▸ **What this task involves**
Every picture stays out; everything else in the listing below is to be returned exactly.

▸ **Collected material**
BEGIN

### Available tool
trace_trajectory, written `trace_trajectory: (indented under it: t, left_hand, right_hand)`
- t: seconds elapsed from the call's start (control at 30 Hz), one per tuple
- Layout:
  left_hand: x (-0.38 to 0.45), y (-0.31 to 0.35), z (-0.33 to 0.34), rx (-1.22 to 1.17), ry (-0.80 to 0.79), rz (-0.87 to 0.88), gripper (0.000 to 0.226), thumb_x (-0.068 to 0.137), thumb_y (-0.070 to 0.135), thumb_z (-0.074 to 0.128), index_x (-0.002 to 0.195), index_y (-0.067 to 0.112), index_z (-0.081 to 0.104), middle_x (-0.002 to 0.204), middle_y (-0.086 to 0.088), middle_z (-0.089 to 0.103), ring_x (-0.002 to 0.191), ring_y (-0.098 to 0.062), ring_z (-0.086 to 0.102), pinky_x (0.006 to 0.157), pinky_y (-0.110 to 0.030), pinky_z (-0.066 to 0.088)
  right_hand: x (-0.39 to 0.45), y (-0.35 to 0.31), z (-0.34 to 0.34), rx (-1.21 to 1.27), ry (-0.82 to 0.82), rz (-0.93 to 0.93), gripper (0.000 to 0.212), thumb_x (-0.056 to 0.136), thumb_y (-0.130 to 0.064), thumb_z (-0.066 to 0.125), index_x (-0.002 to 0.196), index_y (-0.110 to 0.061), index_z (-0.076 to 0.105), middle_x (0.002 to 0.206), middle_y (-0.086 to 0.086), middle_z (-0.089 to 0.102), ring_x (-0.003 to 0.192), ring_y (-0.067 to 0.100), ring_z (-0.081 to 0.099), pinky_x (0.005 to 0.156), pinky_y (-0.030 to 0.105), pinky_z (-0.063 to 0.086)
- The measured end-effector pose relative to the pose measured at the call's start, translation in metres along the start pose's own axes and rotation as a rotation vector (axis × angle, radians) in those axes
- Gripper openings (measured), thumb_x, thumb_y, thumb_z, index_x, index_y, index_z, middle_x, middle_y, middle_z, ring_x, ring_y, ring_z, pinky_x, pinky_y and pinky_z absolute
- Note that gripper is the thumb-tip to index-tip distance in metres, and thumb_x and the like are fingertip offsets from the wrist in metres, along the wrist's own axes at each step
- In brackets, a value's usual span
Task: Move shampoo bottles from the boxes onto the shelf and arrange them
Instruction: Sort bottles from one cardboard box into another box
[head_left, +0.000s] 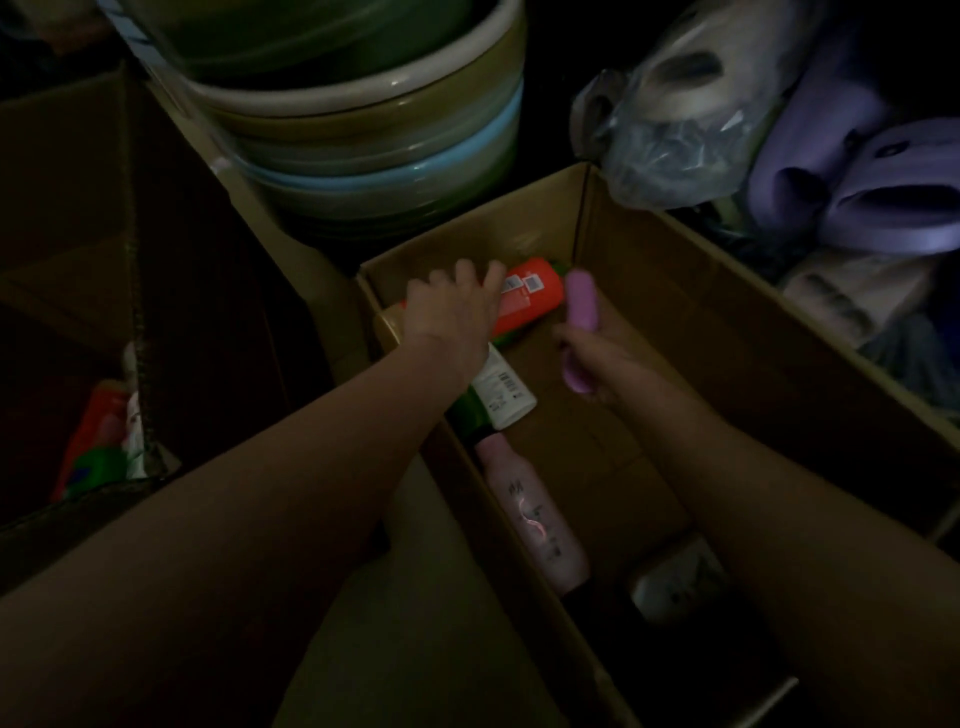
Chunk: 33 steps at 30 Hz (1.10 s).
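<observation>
Fingers of your left hand (451, 306) spread on the smooth orange plastic bottle (530, 299); wrap its rigid, slippery middle. Your right hand (597, 364) grasps a small lilac bottle (581, 325).

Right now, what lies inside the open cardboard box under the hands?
Open cardboard box: orange bottle, white bottle, pale pink bottle and another white one. The forearms hide anything beneath.

Two bare forearms, no sleeves, no jewellery
</observation>
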<state>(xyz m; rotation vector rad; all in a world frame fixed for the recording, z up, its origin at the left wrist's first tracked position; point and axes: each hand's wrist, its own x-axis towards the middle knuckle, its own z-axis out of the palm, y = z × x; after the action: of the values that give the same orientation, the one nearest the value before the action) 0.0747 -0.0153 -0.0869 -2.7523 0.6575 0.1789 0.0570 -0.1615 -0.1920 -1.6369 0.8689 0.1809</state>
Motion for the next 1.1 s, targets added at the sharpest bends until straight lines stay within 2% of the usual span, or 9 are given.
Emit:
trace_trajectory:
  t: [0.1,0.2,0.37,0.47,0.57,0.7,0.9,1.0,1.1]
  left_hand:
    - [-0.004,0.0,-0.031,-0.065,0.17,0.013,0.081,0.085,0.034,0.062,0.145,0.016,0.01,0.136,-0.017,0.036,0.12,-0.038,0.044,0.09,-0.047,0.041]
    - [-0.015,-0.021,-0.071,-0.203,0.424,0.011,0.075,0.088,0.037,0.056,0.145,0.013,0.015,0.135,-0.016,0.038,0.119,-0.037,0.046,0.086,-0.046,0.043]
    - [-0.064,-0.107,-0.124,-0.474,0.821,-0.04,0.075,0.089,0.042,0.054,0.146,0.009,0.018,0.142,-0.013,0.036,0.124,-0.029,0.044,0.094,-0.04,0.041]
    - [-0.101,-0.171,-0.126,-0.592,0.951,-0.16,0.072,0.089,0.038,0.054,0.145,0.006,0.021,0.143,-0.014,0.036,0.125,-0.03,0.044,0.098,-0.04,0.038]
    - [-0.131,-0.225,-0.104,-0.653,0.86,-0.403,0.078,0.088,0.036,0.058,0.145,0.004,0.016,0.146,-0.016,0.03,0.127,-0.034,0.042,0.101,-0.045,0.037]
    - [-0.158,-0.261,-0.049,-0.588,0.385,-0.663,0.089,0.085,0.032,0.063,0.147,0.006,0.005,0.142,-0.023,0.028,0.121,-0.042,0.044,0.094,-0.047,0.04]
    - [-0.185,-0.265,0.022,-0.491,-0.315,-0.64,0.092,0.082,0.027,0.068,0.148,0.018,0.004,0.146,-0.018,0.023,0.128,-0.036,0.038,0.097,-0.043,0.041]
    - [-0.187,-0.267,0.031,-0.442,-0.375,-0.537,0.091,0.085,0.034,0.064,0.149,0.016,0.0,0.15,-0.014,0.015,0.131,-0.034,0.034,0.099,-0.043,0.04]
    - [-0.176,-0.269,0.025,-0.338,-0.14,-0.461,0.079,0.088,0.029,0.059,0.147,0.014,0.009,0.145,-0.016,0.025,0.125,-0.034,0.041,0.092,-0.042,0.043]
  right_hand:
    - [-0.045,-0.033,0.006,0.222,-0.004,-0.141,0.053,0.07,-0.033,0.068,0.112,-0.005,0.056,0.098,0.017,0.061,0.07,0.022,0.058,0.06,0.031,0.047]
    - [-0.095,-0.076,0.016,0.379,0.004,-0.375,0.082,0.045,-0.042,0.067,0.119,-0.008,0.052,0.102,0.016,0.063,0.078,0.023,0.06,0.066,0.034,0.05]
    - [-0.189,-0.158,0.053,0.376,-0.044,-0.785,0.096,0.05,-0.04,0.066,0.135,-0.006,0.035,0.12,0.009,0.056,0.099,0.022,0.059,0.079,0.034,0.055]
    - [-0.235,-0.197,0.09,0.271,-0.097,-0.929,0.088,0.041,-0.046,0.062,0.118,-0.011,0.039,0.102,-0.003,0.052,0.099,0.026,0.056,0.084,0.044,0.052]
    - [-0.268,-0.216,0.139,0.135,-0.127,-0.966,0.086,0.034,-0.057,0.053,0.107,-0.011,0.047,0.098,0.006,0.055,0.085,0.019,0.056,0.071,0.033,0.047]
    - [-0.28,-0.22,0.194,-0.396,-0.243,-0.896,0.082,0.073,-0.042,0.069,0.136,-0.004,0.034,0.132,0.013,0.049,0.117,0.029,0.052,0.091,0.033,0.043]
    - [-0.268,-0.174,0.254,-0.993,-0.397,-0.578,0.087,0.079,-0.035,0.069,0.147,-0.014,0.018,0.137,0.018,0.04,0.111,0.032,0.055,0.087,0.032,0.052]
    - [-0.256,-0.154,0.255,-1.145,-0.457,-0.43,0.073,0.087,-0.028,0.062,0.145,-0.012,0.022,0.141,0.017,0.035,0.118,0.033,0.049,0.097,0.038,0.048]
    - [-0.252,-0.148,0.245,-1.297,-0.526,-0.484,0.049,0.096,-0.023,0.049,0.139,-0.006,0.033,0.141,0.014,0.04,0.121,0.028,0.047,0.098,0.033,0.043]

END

▸ **Output**
### Available tool
trace_trajectory, written `trace_trajectory: (indented under it: t, left_hand, right_hand)`
- t: seconds elapsed from the call's start (control at 30 Hz), one per tuple
- Layout:
  left_hand: x (-0.38 to 0.45), y (-0.31 to 0.35), z (-0.33 to 0.34), rx (-1.22 to 1.17), ry (-0.80 to 0.79), rz (-0.87 to 0.88), gripper (0.000 to 0.226), thumb_x (-0.068 to 0.137), thumb_y (-0.070 to 0.135), thumb_z (-0.074 to 0.128), index_x (-0.002 to 0.195), index_y (-0.067 to 0.112), index_z (-0.081 to 0.104), middle_x (-0.002 to 0.204), middle_y (-0.086 to 0.088), middle_z (-0.089 to 0.103), ring_x (-0.002 to 0.191), ring_y (-0.098 to 0.062), ring_z (-0.086 to 0.102), pinky_x (0.006 to 0.157), pinky_y (-0.110 to 0.030), pinky_z (-0.066 to 0.088)
  right_hand: x (-0.39 to 0.45), y (-0.35 to 0.31), z (-0.34 to 0.34), rx (-1.21 to 1.27), ry (-0.82 to 0.82), rz (-0.93 to 0.93), gripper (0.000 to 0.212), thumb_x (-0.056 to 0.136), thumb_y (-0.130 to 0.064), thumb_z (-0.066 to 0.125), index_x (-0.002 to 0.196), index_y (-0.110 to 0.061), index_z (-0.076 to 0.105), middle_x (0.002 to 0.206), middle_y (-0.086 to 0.086), middle_z (-0.089 to 0.102), ring_x (-0.003 to 0.192), ring_y (-0.067 to 0.100), ring_z (-0.081 to 0.099), pinky_x (0.005 to 0.156), pinky_y (-0.030 to 0.105), pinky_z (-0.063 to 0.086)
- The measured end-effector pose relative to the pose measured at the call's start, translation in metres along the start pose's own axes and rotation as a rotation vector (axis × angle, radians) in those axes
- Gripper openings (measured), thumb_x, thumb_y, thumb_z, index_x, index_y, index_z, middle_x, middle_y, middle_z, ring_x, ring_y, ring_z, pinky_x, pinky_y and pinky_z absolute
- Note that gripper is the thumb-tip to index-tip distance in metres, and thumb_x and the like are fingertip offsets from the wrist in metres, along the wrist's own axes at each step
- In brackets, a value's usual span
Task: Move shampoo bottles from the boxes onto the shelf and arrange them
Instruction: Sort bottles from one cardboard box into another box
[head_left, +0.000s] 
Chunk: 33 steps at 30 Hz (1.10 s).
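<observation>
Fingers of your left hand (451, 306) spread on the smooth orange plastic bottle (530, 299); wrap its rigid, slippery middle. Your right hand (597, 364) grasps a small lilac bottle (581, 325).

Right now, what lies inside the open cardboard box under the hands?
Open cardboard box: orange bottle, white bottle, pale pink bottle and another white one. The forearms hide anything beneath.

Two bare forearms, no sleeves, no jewellery
</observation>
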<state>(xyz m; rotation vector rad; all in a world frame fixed for the recording, z up, its origin at the left wrist's first tracked position; point and axes: each hand's wrist, its own x-axis towards the middle knuckle, its own z-axis out of the palm, y = z × x; after the action: of the values that give the same orientation, the one nearest the value before the action) 0.0747 -0.0153 -0.0869 -2.7523 0.6575 0.1789 0.0570 -0.1615 -0.1920 -1.6369 0.8689 0.1809</state>
Motion for the next 1.1 s, targets added at the sharpest bends until straight lines stay within 2% of the usual span, or 9 are given.
Emit:
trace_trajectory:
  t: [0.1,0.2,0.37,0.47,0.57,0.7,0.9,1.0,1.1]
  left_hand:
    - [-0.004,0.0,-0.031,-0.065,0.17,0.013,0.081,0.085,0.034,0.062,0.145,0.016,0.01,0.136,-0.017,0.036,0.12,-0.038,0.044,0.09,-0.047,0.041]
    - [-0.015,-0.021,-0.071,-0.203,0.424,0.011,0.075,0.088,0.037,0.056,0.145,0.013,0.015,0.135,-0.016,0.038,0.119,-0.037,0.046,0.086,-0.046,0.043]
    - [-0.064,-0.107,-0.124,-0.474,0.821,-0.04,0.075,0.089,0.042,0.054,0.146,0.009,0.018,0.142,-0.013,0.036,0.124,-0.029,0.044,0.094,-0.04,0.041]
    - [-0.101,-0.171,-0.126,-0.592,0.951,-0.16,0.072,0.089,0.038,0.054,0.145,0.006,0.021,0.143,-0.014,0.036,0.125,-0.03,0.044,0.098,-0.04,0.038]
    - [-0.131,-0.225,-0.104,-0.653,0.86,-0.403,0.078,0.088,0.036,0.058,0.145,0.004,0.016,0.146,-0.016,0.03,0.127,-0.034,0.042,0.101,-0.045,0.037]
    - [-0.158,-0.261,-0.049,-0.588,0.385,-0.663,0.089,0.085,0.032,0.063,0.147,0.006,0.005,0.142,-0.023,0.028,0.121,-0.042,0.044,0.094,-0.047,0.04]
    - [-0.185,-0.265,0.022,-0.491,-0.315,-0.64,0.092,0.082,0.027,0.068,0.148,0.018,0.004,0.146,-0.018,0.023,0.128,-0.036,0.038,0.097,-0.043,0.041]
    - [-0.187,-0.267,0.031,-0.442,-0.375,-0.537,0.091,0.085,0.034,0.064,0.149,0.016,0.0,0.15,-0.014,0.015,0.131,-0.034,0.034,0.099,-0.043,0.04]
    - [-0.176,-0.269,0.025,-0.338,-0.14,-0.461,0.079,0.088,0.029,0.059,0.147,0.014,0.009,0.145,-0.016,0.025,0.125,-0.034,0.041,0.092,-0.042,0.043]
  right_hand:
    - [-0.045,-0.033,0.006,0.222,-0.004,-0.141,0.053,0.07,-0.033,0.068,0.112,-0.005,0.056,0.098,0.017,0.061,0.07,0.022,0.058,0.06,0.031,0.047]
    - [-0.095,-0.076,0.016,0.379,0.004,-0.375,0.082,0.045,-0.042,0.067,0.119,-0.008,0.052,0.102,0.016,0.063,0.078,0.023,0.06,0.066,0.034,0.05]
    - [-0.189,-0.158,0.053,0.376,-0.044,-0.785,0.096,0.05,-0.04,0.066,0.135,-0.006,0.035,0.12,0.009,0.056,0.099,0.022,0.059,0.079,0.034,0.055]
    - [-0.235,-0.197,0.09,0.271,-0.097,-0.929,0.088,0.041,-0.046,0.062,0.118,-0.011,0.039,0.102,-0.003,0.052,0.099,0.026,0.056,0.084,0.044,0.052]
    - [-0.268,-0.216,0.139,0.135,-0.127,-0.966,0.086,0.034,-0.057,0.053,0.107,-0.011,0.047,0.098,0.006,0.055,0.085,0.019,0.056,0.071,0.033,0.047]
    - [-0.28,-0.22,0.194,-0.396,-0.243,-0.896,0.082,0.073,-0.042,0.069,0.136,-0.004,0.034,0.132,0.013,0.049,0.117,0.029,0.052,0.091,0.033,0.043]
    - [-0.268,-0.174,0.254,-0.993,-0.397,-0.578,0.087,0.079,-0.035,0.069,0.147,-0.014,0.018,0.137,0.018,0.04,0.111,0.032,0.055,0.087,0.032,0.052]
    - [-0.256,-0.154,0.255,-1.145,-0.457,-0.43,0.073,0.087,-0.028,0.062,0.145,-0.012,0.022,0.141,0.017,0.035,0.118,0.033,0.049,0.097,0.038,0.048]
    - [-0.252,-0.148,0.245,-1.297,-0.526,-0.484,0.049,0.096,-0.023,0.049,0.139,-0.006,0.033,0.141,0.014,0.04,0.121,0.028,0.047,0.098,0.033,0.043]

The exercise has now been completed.